Giant Productions, UMW’s student entertainment committee, will host Garibaldi Oct. 19 as he uses paint to transform a canvas into an art piece to the beat of dance music.
After performing for Fortune 500 companies, such as Disney and AT&T, Garibaldi is more than prepared to help celebrate UMW pride by jumping around on stage and throwing paint to create a very large, loud statement of music and color.
“When we’re on stage, it’s like a controlled chaos,” Garibaldi said during his performance on America’s Got Talent.
Giant started working on plans for homecoming in May. When arrangements with other bands fell through, the group knew they needed something fresh and different to bring to the table. The plan is to have the event on ball circle, where remixed songs and black lights will accompany a long art performance resembling a rave.
To Lonnie Southall, senior and president of Giant, Garibaldi is the full package.
“People asked for DJs, and we brought them a DJ that paints. People wanted to dance, we brought dance with live art,” Southall said.
Jenna Randall, junior and vice president of Giant, is looking forward to the nontraditional role Garibaldi will fill.
“UMW is traditionally a very opening and accepting community. What better place to try something that is nontraditional,” Randall said.
However, some students, such as senior and sociology major Kyle Johnson, didn’t anticipate that this year’s homecoming celebration would include a former graffiti artist.
“It’s just not what [students] expected,” said Johnson. “We usually look forward to having some sort of band. If [Giant] wanted to change it up they should’ve asked the students if they’d be in favor of it or not, and I don’t think they would’ve been.”
David Hart, junior and member of Giant, urged students to give Garibaldi a shot and be willing to be surprised.

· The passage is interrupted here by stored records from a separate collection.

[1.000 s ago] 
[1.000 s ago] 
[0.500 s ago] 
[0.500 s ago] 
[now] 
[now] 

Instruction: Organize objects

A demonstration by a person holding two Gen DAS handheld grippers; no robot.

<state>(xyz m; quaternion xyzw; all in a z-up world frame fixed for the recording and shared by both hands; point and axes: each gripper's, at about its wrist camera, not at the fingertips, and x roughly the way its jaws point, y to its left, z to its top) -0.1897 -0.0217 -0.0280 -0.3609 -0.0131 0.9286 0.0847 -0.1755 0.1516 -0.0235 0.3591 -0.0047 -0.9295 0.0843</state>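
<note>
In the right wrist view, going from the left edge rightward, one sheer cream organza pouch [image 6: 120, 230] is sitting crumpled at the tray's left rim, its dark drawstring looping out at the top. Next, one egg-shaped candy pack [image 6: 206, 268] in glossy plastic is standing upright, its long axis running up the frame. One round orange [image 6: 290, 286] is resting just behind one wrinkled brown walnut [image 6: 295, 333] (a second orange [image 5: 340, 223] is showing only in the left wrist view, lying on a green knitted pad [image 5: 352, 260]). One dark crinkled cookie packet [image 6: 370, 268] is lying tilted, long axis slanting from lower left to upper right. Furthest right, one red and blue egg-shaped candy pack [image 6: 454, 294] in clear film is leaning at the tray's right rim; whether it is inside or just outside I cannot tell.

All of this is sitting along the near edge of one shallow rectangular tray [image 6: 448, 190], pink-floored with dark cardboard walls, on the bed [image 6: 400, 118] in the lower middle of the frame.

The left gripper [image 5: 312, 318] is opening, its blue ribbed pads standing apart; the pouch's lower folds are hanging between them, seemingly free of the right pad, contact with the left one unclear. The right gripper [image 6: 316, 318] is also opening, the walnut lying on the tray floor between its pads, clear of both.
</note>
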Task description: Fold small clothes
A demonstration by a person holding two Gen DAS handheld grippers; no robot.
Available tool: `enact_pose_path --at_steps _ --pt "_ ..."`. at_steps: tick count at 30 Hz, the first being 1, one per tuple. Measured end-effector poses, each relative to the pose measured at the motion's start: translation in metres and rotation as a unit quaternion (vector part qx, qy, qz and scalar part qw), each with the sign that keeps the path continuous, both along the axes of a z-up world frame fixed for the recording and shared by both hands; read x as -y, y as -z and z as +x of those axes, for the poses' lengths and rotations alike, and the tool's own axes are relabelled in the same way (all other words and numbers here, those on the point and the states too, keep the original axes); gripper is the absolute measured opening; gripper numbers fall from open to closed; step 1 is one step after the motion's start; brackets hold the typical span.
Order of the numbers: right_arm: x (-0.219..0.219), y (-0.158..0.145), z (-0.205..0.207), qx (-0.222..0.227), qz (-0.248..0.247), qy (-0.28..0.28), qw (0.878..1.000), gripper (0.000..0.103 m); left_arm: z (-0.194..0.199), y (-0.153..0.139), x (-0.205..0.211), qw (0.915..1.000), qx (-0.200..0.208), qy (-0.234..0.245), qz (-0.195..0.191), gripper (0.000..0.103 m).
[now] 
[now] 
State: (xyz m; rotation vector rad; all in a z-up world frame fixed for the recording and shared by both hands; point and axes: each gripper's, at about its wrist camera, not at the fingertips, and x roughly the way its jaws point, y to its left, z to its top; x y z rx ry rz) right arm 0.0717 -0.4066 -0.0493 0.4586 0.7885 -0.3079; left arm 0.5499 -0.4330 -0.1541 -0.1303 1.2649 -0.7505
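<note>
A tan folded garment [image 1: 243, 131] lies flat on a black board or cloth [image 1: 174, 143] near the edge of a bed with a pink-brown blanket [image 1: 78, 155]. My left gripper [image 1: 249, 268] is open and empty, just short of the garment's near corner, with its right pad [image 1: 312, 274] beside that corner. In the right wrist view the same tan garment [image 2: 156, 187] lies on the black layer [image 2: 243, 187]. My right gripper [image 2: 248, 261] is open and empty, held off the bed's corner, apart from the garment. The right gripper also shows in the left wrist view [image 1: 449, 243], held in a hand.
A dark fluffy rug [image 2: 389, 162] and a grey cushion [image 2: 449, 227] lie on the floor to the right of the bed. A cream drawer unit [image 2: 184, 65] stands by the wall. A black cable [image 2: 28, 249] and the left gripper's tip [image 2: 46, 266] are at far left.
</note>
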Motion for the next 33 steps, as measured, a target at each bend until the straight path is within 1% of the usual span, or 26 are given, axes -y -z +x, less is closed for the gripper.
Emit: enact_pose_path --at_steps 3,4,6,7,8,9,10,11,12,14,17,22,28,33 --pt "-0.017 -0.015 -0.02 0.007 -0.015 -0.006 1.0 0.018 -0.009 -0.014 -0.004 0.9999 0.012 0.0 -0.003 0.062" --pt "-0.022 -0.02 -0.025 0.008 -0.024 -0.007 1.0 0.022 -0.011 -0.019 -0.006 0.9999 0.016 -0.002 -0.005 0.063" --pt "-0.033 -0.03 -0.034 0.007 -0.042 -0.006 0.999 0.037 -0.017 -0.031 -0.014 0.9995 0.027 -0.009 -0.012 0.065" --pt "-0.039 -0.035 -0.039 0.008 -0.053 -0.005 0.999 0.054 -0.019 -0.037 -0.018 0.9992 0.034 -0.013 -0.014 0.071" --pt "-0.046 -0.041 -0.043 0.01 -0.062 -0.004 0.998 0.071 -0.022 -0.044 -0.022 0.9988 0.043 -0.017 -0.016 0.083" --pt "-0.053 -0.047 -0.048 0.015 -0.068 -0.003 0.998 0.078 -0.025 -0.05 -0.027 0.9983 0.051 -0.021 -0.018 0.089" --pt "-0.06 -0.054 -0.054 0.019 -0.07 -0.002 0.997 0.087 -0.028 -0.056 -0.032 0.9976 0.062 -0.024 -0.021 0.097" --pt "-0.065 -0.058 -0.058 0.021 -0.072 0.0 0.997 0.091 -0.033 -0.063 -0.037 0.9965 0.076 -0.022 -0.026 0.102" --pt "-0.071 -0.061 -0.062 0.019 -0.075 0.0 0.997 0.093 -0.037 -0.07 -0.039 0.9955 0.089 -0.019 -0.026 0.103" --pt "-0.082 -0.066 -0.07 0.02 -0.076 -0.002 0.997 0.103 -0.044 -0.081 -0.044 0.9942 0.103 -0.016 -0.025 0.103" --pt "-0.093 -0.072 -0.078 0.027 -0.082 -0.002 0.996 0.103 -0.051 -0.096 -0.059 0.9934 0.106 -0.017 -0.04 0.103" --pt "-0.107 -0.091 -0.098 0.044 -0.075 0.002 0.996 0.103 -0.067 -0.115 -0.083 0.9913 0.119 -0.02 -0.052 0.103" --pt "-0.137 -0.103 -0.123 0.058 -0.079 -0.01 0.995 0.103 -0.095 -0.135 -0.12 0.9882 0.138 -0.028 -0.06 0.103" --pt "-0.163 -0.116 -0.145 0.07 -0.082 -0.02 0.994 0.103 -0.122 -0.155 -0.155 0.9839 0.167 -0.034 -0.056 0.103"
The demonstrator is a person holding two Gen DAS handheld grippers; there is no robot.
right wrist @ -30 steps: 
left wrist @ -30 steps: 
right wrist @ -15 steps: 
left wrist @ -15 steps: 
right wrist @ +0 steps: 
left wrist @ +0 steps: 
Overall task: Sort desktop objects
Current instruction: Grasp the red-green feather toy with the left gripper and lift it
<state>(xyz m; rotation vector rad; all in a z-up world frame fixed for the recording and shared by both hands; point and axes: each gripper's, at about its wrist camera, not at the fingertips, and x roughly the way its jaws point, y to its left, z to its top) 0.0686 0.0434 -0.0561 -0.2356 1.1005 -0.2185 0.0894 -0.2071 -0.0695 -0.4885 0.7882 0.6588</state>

“We’re taking a risk with it, but it’s a gamble that we think will be very successful,” Hart said.
After watching a short clip of Garibaldi on YouTube, senior and anthropology major, Michael Kessler, is looking forward to Garibaldi’s performance.
“I don’t ever go to school dances because I don’t like them, but I probably will go to see [Garibaldi] because I actually find him very interesting and I really enjoy watching him do his work,” Kessler said.